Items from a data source
<<<<
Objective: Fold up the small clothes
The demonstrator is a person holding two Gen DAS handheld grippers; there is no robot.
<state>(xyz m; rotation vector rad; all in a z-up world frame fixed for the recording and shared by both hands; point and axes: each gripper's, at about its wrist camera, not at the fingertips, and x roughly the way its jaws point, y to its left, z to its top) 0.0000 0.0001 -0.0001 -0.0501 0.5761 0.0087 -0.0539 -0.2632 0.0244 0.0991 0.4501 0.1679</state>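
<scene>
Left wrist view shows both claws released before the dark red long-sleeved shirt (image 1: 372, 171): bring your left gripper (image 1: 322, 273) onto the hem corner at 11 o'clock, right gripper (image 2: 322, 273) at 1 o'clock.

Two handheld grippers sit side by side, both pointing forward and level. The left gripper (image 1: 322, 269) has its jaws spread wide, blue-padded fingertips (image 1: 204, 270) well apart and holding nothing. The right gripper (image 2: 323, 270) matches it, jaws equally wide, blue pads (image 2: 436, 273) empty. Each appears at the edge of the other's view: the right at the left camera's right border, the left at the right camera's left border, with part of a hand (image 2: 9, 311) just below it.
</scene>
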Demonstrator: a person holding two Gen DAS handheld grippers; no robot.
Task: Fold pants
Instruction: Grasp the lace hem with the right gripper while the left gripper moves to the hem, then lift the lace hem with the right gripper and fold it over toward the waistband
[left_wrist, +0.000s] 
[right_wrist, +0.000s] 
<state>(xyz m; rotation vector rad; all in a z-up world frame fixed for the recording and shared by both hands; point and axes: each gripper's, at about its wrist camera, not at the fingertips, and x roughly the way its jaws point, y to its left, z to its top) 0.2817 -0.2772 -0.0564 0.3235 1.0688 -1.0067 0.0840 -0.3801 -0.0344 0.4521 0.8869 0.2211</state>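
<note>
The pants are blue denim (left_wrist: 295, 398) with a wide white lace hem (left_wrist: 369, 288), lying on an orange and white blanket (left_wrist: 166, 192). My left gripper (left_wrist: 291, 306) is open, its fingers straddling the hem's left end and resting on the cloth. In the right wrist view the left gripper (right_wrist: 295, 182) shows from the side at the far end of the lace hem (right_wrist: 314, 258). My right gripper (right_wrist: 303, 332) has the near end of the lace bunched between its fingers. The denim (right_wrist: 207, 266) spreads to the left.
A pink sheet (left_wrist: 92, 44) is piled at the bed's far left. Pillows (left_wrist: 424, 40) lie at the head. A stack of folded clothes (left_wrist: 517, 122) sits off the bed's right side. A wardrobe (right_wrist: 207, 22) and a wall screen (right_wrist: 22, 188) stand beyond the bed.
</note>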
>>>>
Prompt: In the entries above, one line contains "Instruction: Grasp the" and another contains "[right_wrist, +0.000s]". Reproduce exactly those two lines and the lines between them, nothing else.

Exercise result:
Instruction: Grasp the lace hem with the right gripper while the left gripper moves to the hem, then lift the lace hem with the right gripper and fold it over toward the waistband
[left_wrist, +0.000s] 
[right_wrist, +0.000s] 

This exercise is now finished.